Quadragénaire, Tabu Nassor est une des deux femmes nommées Ministres Provinciales dans le premier Gouvernement mis en place au Maniema après les premières élections démocratiques tenues en République Démocratique du Congo en 2006. Durant près de deux ans, soit de 2006 à 2008, Tabu Nassor a exercé les fonctions de Ministre Provinciale de l’environnement. Comment s’en est-elle sortie dans un Gouvernement de 8 hommes, comment évalue-t-elle la collaboration, l’attitude des hommes envers elle dans une province considérée comme étant le bastion de l’Islam en RDC ?

Berthe Amuri Mbutu, Journaliste à la Radio Télé Communautaire Maniema s’entretient avec elle.

Berthe A. : Comment êtes-vous arrivée à accéder au poste de Ministre Provinciale de l’environnement ?

Mme Tabu Nassor : Madame, c’est une longue histoire… En fait, ce n’était pas du hasard. Je vivais dans une communauté où la femme est vraiment discriminée ; vous connaissez vous–même la situation de la femme du Maniema en général et celle du territoire de Kasongo en particulier, situation liée à la civilisation musulmane. Kasongo se trouve être le bastion de l’islam au Maniema. Je travaillais dans une grande maternité de Kasongo. Moi-même, je ne savais pas ce que je suis. J’ai été choisie parmi tant de femmes de la communauté pour que je fasse partie de la liste des candidates. Je me suis rendu compte que j’étais capable de faire quelque chose. Tout le monde s’est étonné de voir une femme, la première femme, accepter de battre campagne. Ce n’était pas facile, j’ai battu campagne, je l’ai fait d’une manière compliquée parce que je ne savais pas qui je suis. On m’avait dit que nous sommes sur une même liste. Si vous battez campagne, il faut le faire pour tout le monde à la fois. Je me suis donnée à fond en battant campagne pour les colistiers qui sont arrivés à avoir beaucoup de voix dans mon entité, plus que moi. Personnellement, je ne trouvais pas que c’était un problème pour moi. Parce que j’avais dit à mon électorat de voter pour mes colistiers à ma place, ils l’ont fait, et après nous avons gagné, notre liste est passée. Grâce à cet acte, mon parti m’a récompensé et j’ai été nommée ministre provinciale de l’environnement dans le 1er gouvernement mis en place au Maniema après les premières élections démocratiques organisées en RDC.

Berthe A. : Comment avez-vous travaillé avec les hommes au Gouvernement provincial ?

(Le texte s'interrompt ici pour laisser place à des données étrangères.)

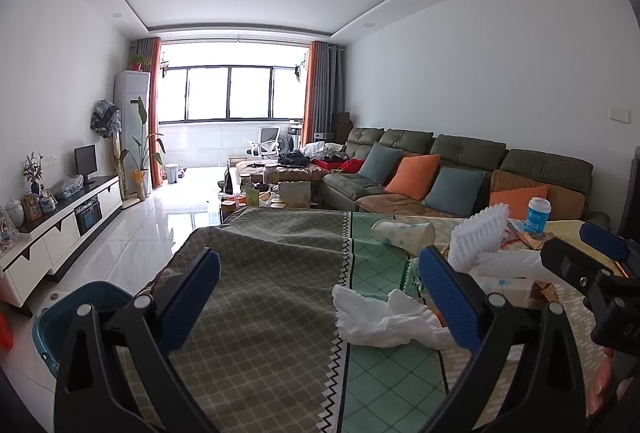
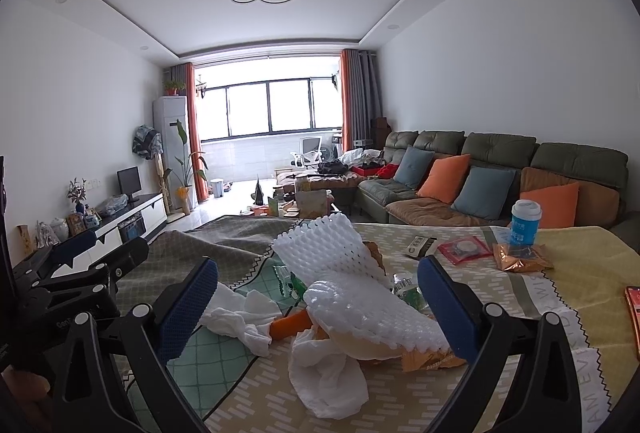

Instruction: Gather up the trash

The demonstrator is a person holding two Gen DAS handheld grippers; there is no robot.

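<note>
Foam netting (image 2: 372, 317) between parted right tongs (image 2: 320, 313)

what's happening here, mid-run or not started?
Looks like the start of trash pickup. Both handheld grippers hover open over a cloth-covered table, neither holding anything. The right gripper is lined up on a litter pile: white foam netting, crumpled white tissue and an orange wrapper. The left gripper sits beside it, with a crumpled tissue near its right finger. A teal bin stands off the table's left edge.
</note>
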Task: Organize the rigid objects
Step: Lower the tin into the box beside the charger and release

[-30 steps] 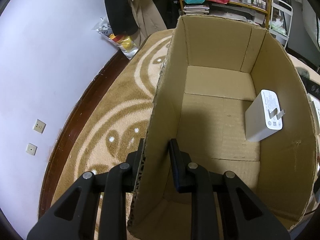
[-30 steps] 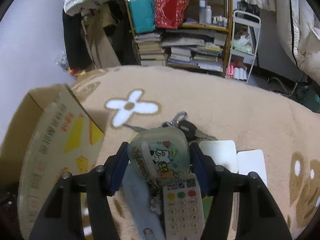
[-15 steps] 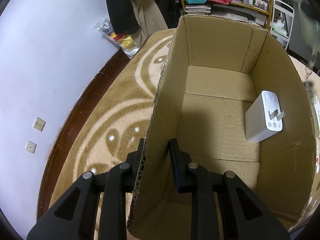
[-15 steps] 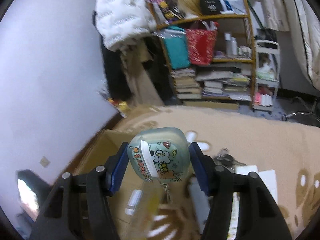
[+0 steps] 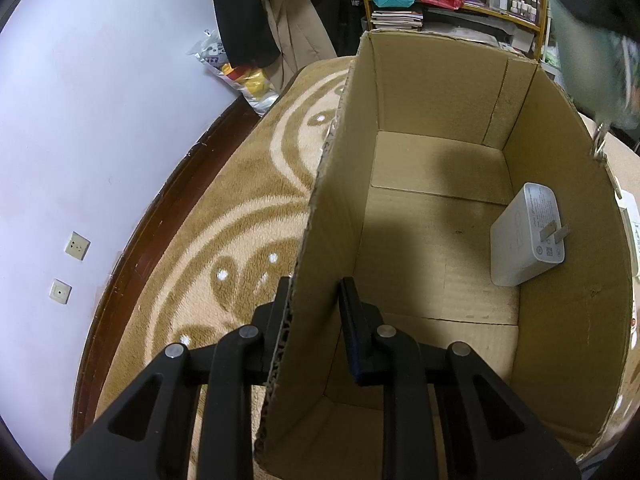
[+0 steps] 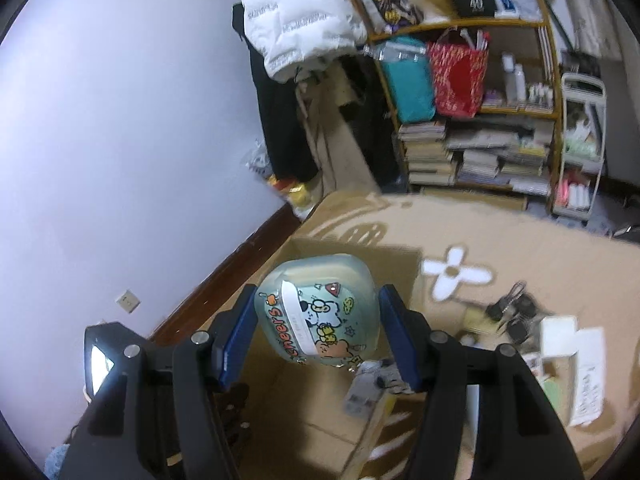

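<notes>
A cardboard box [image 5: 436,264] fills the centre and right of the left wrist view, its left wall pinched between the closed-in fingers of the left gripper [image 5: 314,300]. A white charger [image 5: 528,236] lies at the box's right wall. The right gripper [image 6: 316,320] clamps a pale green cartoon case [image 6: 318,310] at lower centre of its view, above the box.

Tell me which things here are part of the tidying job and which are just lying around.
Part of the job:
cardboard box
white charger in it
cartoon case
left gripper
right gripper
keys on the rug

Lying about:
bookshelf
white jacket
red bag
</notes>
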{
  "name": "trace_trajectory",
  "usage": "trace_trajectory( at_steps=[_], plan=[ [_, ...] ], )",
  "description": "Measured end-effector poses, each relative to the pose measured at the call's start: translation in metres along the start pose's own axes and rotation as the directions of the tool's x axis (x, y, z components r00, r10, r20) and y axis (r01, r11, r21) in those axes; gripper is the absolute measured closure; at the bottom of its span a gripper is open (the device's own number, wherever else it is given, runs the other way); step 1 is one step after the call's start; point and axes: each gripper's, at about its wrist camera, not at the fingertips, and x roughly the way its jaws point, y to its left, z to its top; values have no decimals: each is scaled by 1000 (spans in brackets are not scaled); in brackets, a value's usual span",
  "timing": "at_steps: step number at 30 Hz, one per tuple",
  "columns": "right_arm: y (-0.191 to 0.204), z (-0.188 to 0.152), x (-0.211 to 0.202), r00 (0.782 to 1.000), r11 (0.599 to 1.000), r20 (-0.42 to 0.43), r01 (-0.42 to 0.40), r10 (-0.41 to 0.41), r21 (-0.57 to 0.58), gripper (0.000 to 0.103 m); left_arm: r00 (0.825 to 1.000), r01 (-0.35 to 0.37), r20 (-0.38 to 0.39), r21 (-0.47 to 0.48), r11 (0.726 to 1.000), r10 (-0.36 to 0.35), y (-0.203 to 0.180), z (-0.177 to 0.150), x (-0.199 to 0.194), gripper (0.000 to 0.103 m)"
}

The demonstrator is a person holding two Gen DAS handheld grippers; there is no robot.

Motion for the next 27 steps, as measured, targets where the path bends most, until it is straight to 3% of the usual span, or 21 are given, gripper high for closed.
trace_trajectory(
  at_steps=[7,15,19,23,27],
  plan=[
    [-1,-9,10,999,999,-36,-28,30,35,39,1000,11,-5,-12,1000,-11,3,-1,2,81],
    [-17,-8,13,999,996,-47,-2,6,84,37,1000,14,-9,-9,1000,-14,3,-1,2,81],
    [-22,-3,6,999,996,-25,37,-36,76,20,1000,1,-13,-13,1000,-2,3,-1,4,80],
    [-32,4,-3,988,986,2,155,-156,66,0,1000,9,-14,-18,1000,-9,5,0,3,81],
    [-54,5,-8,985,977,-2,174,-175,121,0,1000,1,-12,-10,1000,-1,5,0,2,81]
  ],
)
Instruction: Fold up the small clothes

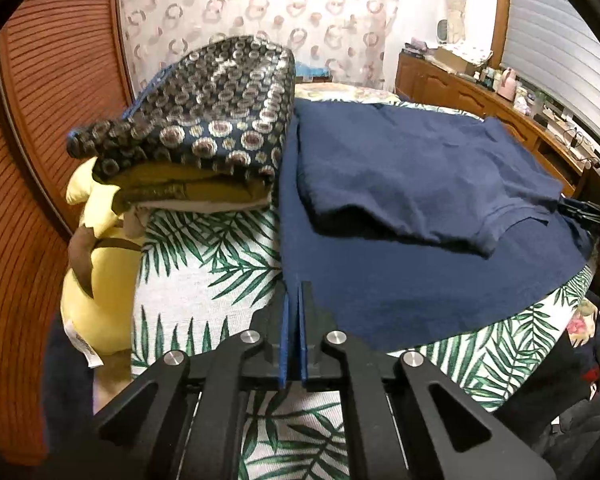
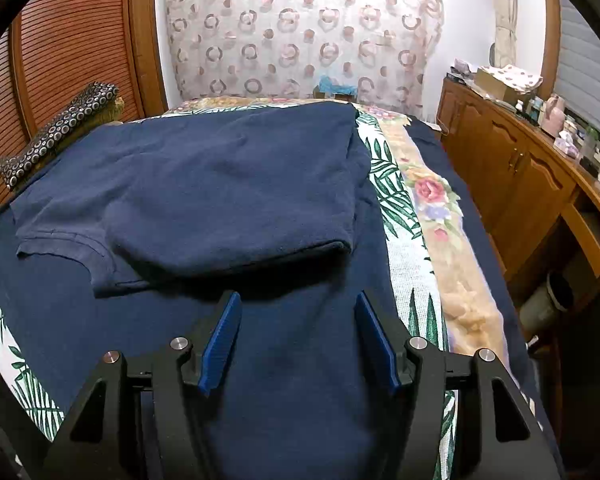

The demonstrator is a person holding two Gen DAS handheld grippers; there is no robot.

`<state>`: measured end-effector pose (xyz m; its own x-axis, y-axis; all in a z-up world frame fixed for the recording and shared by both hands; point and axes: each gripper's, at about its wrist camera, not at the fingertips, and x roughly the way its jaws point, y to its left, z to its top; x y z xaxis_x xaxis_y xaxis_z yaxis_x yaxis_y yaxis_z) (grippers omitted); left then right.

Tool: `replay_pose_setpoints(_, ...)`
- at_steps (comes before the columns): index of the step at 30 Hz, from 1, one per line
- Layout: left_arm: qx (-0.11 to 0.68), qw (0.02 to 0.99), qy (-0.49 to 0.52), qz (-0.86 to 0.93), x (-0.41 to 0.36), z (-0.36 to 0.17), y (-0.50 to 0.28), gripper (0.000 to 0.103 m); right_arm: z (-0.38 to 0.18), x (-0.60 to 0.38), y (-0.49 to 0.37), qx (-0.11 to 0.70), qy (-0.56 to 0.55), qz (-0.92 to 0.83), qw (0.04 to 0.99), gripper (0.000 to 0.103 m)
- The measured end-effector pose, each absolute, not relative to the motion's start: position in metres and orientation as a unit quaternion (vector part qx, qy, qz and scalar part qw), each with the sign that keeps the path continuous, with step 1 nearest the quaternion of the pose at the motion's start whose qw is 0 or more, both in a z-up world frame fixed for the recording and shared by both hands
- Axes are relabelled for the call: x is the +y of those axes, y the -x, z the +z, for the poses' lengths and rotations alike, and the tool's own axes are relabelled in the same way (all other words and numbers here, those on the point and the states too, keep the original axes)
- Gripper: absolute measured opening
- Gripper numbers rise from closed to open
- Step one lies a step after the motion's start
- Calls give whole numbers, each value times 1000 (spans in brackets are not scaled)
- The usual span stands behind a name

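A navy blue T-shirt (image 1: pixel 420 184) lies on the bed, its upper part folded down over the lower part; it fills the right wrist view (image 2: pixel 228 184). My left gripper (image 1: pixel 297 286) is shut, its blue pads pressed together at the shirt's left hem edge; I cannot tell whether cloth is pinched between them. My right gripper (image 2: pixel 298 298) is open and empty, hovering over the shirt's lower part just in front of the folded edge. The right gripper's tip (image 1: pixel 584 210) shows at the far right of the left wrist view.
A stack of folded clothes with a ring-patterned navy cloth on top (image 1: pixel 204 128) sits left of the shirt, also in the right wrist view (image 2: pixel 56 136). A yellow plush toy (image 1: pixel 96 272) lies at the bed's left edge. The palm-leaf bedcover (image 1: pixel 204 264) surrounds the shirt. A wooden cabinet (image 2: pixel 512 168) stands at right.
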<state>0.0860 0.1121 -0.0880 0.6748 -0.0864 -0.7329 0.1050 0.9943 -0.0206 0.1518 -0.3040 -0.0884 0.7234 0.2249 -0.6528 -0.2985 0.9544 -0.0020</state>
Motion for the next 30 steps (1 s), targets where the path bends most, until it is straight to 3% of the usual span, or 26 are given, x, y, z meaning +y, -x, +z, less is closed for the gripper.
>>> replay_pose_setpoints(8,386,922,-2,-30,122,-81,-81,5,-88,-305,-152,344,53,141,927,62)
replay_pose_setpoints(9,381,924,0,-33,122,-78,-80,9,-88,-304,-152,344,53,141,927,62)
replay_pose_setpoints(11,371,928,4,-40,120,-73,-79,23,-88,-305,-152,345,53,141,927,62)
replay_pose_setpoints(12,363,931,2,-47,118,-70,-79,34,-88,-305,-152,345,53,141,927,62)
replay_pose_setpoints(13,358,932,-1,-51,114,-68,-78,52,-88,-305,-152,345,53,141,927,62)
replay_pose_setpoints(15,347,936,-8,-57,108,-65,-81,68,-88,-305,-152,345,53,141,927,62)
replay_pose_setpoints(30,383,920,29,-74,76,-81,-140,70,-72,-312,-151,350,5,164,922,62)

Mme Tabu Nassor : En étant femme, tout le monde a vu comment j’ai battu compagne, comment je me donnais, comment j’étais pointée dans la communauté. Grâce à mon courage, j’ai su combattre les stéréotypes dans ma communauté. Les gens se sont posés les questions : pourquoi elle, pourquoi on l’a nommée, pourquoi pas quelqu’un d’autre? J’ai commencé à assumer la fonction, mais je vous dirai que ça n’a pas été facile.  Sur le plan conjugal, le mari a accepté mais plus tard, il a été emporté par la pression de la communauté. Pour lui, ça n’a pas été facile: pourquoi laisser la femme passer tout ce temps avec les hommes, faire des missions ensemble avec des hommes, parfois même venir tard la nuit participer à des réunions importantes pour les affaires d’État. C’est la chose qui l’a perturbé, mais nous avons tenu.

Même les collègues hommes ont eu du mal à accepter de collaborer avec une femme collègue ; même au poste du ministre provincial, les collègues hommes voulaient me traiter comme semblable à leurs femmes laissées à la maison. Cela n’a pas été facile pour moi.

Je peux vous donner même les exemples quand on effectuait des missions des services. Je n’avais pas le droit de partir avec un policier pour assurer ma sécurité et même mon secrétaire particulier. Ils ne pouvaient tout simplement pas être budgétisés. Il fallait s’imposer. Un jour j’ai même provoqué un incident en déchirant le budget de la mission du fait qu’il avait un problème d’ordre discriminatoire. Nous nous sommes habituée et tout allait bien sans que rien ne nous surprenne.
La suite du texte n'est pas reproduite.